Parallele dazu hat sich die Innenpolitik westlicher Staaten gewandelt. Das Thema Terrorbekämpfung ist schon lange nicht mehr in Mode. Stattdessen sorgt man sich auf beiden Seiten des Atlantiks um rasant steigende Lebenshaltungskosten und eine kommende Rezession. Vor 20 Jahren stand die Bevölkerung der meisten westlichen Staaten noch geeint gegen den islamistischen Terror. Filme, Bücher und Videospiele waren voll mit Terrorismus und der heldenhaften Bekämpfung desselben. Nun dominieren stattdessen identitätspolitische Themen die öffentliche Diskussion und Popkultur. All das hat zu einer beispiellosen Spaltung der Gesellschaft geführt.

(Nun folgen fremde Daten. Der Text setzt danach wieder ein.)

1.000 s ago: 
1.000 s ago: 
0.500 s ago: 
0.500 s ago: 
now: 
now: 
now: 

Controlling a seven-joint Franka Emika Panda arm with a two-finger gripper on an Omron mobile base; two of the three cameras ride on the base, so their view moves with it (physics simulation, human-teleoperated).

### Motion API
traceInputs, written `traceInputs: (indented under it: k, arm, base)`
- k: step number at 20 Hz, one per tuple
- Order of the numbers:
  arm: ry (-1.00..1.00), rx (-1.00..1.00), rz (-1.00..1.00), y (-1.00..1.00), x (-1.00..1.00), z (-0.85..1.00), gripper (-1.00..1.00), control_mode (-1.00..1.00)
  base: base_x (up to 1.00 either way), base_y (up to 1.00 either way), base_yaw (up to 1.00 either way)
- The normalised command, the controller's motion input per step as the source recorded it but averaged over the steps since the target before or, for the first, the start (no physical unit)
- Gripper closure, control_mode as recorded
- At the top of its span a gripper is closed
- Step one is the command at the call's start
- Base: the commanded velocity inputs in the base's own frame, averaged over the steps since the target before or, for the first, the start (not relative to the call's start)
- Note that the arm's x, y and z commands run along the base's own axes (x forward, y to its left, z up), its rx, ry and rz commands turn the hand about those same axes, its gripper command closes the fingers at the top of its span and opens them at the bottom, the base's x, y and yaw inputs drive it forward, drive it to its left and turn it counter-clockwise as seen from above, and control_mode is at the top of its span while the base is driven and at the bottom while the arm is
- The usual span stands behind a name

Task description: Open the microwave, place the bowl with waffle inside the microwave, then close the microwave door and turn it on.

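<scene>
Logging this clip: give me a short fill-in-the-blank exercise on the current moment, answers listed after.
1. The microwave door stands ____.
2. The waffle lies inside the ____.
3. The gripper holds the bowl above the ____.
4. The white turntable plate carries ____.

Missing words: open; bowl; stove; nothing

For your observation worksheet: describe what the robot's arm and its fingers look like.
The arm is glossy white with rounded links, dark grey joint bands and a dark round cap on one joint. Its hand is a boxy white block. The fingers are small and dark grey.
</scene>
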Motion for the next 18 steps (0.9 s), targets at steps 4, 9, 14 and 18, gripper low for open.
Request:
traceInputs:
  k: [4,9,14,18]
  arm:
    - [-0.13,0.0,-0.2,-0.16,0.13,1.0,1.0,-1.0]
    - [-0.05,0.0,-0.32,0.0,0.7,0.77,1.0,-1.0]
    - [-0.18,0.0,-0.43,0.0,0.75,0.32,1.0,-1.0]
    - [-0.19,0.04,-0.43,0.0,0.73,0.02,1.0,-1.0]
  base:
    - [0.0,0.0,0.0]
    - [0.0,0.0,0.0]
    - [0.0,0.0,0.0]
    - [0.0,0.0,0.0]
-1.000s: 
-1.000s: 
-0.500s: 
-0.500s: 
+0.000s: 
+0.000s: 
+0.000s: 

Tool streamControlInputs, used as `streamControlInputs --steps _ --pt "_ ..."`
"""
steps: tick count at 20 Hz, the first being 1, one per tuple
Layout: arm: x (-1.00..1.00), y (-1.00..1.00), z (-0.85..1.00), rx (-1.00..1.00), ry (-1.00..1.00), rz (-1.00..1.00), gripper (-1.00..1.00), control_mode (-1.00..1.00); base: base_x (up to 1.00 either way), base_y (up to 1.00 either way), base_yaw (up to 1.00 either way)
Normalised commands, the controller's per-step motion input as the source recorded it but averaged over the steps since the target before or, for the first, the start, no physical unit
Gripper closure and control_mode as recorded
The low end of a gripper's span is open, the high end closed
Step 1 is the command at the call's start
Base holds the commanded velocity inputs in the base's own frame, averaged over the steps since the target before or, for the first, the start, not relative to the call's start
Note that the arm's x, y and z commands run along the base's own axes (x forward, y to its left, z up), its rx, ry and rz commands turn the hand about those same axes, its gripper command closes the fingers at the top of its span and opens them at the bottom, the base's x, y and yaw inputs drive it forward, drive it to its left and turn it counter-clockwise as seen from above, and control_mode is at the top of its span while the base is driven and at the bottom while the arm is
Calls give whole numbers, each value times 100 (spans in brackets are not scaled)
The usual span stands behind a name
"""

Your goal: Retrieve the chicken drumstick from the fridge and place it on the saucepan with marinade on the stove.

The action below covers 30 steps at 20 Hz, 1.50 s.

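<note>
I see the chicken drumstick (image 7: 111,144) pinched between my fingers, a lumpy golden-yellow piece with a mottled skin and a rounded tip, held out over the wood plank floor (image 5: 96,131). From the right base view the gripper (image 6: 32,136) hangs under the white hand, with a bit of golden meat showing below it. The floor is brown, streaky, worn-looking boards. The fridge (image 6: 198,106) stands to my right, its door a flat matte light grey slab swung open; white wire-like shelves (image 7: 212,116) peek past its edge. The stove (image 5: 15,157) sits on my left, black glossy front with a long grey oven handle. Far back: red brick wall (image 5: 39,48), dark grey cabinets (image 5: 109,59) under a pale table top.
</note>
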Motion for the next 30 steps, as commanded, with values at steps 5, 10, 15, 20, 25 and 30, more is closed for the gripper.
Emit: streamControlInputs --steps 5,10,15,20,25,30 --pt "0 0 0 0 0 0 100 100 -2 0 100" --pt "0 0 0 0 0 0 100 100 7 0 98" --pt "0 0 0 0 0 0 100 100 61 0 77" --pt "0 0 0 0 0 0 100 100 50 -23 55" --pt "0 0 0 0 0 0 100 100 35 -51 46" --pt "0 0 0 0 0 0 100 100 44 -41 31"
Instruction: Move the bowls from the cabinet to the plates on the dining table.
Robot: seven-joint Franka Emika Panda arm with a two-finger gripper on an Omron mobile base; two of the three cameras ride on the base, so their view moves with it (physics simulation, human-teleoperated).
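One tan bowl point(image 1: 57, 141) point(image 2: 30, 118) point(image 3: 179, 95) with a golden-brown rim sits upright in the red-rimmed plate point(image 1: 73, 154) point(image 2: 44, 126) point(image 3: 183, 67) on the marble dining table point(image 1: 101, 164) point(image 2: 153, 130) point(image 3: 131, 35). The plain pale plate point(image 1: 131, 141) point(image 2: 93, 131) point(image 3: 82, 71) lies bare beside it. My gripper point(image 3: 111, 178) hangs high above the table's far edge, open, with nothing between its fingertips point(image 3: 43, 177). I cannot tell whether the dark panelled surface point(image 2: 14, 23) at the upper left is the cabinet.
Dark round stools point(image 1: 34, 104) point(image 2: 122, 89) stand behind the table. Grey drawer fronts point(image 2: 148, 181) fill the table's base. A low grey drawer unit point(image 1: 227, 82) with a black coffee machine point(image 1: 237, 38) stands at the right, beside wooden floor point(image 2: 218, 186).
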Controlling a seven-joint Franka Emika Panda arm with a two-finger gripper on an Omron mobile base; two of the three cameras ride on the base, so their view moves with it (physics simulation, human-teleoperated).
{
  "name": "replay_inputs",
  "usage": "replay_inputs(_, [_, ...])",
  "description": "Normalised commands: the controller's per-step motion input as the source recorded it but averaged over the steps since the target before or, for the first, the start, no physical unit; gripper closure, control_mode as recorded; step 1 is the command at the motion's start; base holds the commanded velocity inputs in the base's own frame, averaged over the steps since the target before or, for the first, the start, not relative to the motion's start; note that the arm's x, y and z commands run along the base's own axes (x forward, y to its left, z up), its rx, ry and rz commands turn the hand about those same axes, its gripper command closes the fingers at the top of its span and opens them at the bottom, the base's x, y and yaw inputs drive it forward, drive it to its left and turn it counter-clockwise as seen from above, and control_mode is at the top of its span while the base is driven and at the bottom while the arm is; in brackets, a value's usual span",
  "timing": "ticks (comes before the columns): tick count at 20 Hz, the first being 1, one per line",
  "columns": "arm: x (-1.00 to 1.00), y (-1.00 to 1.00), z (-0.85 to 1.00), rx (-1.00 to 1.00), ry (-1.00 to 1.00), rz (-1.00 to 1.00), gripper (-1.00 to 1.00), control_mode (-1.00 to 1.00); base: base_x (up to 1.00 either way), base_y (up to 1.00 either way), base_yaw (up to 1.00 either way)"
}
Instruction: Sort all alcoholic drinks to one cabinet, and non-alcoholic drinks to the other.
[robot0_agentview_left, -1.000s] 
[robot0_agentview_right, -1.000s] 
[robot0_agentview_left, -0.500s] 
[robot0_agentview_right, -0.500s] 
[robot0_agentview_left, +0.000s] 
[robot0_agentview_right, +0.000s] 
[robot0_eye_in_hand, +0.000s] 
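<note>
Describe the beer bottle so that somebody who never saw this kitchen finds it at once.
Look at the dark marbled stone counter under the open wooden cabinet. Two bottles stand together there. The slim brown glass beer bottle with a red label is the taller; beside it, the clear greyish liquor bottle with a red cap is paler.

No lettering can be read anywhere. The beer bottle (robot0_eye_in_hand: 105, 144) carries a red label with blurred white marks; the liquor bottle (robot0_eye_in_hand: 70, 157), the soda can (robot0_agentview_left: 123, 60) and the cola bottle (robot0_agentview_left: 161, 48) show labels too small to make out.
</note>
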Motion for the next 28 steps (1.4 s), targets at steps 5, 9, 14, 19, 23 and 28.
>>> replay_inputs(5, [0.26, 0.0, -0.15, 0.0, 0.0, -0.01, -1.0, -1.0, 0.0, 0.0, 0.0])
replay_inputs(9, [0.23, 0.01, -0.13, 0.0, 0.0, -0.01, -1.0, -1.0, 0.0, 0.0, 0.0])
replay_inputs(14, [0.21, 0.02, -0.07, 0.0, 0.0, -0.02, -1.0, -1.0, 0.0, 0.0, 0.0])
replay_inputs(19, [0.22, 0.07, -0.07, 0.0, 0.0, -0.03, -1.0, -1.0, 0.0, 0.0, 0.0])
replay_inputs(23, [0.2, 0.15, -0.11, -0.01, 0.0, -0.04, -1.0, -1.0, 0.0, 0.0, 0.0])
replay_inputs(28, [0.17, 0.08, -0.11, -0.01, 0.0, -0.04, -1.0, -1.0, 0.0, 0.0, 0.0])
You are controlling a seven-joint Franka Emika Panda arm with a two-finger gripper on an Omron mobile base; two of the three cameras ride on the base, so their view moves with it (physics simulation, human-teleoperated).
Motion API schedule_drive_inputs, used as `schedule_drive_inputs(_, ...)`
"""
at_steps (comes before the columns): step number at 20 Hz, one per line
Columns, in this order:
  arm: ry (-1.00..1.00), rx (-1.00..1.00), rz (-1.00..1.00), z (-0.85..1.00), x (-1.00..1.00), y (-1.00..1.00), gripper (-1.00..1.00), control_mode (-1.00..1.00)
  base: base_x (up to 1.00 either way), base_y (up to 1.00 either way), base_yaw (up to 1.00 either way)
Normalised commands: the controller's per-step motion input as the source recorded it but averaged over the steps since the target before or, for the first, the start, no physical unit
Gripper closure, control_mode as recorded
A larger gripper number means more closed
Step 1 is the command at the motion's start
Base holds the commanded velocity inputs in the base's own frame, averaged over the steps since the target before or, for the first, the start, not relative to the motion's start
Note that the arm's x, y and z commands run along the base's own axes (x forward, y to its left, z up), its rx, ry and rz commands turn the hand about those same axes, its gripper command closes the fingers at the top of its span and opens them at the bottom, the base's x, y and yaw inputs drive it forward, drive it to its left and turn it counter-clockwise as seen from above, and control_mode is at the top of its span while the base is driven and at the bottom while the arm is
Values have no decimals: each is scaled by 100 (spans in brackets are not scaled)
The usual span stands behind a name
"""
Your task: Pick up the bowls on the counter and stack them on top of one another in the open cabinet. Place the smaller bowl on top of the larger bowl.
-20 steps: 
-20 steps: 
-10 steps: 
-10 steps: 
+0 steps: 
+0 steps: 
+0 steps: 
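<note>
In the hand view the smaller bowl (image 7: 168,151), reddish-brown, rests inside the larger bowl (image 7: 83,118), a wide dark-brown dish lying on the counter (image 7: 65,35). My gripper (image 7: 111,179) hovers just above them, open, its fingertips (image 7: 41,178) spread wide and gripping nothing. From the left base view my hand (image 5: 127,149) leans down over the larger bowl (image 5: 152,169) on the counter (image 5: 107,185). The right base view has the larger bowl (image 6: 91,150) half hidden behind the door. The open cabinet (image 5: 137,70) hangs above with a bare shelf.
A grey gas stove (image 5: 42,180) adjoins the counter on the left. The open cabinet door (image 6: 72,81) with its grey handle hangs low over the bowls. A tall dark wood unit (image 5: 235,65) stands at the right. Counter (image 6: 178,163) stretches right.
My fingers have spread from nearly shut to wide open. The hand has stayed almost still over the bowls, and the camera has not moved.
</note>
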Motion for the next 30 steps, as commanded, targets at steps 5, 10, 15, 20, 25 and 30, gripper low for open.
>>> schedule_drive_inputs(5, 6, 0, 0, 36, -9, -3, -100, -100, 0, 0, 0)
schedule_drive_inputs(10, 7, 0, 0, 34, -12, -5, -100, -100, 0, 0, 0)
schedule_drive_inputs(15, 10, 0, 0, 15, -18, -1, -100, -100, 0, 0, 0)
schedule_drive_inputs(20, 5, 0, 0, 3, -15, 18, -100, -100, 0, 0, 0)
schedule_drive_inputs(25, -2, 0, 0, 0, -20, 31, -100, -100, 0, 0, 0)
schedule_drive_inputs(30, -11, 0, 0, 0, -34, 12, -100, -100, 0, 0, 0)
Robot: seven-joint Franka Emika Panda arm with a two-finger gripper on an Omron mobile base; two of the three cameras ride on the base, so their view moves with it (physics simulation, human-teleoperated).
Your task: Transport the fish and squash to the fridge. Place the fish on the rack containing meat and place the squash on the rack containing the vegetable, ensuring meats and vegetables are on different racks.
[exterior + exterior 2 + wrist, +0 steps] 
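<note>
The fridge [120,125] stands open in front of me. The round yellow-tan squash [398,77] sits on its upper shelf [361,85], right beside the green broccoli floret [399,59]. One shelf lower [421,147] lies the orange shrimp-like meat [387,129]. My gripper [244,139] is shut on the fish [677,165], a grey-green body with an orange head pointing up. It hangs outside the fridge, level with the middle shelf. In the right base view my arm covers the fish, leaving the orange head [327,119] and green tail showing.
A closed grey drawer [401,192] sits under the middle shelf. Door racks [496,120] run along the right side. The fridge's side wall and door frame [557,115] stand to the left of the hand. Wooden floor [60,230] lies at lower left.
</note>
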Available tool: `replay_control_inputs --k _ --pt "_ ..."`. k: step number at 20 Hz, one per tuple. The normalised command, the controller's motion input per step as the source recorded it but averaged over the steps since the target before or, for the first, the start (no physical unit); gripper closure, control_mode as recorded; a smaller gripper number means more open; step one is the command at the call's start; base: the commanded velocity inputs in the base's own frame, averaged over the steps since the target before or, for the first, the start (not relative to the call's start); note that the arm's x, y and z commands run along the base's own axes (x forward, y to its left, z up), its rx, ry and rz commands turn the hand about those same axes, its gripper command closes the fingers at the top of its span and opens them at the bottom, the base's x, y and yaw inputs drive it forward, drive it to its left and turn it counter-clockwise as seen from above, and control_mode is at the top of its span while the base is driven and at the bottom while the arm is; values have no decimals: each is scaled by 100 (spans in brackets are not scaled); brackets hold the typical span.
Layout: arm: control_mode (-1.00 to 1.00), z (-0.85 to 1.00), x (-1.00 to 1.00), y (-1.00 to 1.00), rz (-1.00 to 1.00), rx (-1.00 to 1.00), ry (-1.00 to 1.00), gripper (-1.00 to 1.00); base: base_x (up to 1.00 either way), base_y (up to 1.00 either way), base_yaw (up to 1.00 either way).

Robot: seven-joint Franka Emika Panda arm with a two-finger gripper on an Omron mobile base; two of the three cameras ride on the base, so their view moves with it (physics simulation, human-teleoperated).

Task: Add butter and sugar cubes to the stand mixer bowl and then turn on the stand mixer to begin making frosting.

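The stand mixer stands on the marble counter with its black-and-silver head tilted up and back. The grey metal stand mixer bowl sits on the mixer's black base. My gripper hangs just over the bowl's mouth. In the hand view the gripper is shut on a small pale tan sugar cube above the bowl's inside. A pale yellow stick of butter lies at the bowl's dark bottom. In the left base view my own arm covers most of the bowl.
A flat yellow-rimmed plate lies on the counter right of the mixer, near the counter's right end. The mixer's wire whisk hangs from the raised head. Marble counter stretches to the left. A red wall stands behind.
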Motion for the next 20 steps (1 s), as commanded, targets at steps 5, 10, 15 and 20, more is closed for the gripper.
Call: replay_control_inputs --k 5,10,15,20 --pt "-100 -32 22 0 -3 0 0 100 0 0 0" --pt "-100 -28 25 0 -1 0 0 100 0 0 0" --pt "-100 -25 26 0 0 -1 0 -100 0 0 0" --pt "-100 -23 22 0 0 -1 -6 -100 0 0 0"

Dazu kommt, dass 9/11 für immer mehr Menschen schlichtweg ein historisches Ereignis darstellt. Denn 21 Jahre sind, in unserer schnelllebigen Zeit, sehr lange (zum Vergleich, es dauerte 21 Jahre vom Ende des ersten bis zum Anfang des zweiten Weltkriegs). Es ist völlig natürlich, dass selbst ein Ereignis von der Tragweite der Anschläge vom 11. September, über mehr als zwei Jahrzehnte einiges an seiner Aktualität verliert. Deshalb können die aktuellen Ereignisse das Gedenken an 9/11 mittlerweile so leicht überschatten. Die Anschläge haben an emotionaler Bedeutung verloren. Kombiniert man dies mit den drastisch veränderten Rahmenbedingungen unserer Welt, kommt man zu dem Schluss, dass das Thema 9/11 für viele Menschen langsam aber sicher abgeschlossen ist. Osama bin Laden flößt schon lange niemandem mehr Angst ein, was wohl der Tatsache geschuldet ist, dass er seit Jahren tot ist. Stattdessen fürchtet die Welt nun Putin, Xi und Konsorten.
Das einstmals große nationale Trauma der USA ist also in diesem Jahr zum ersten Mal in den Hintergrund gerückt. Neue Probleme und Herausforderungen bestimmen das Weltgeschehen. Wie diese Entwicklung die Welt in den kommenden zwei Jahrzehnten prägen und verändern werden, kann niemand sagen. Sicher ist jedoch eines: Die Ära 9/11 ist mittlerweile unwiderruflich vorbei.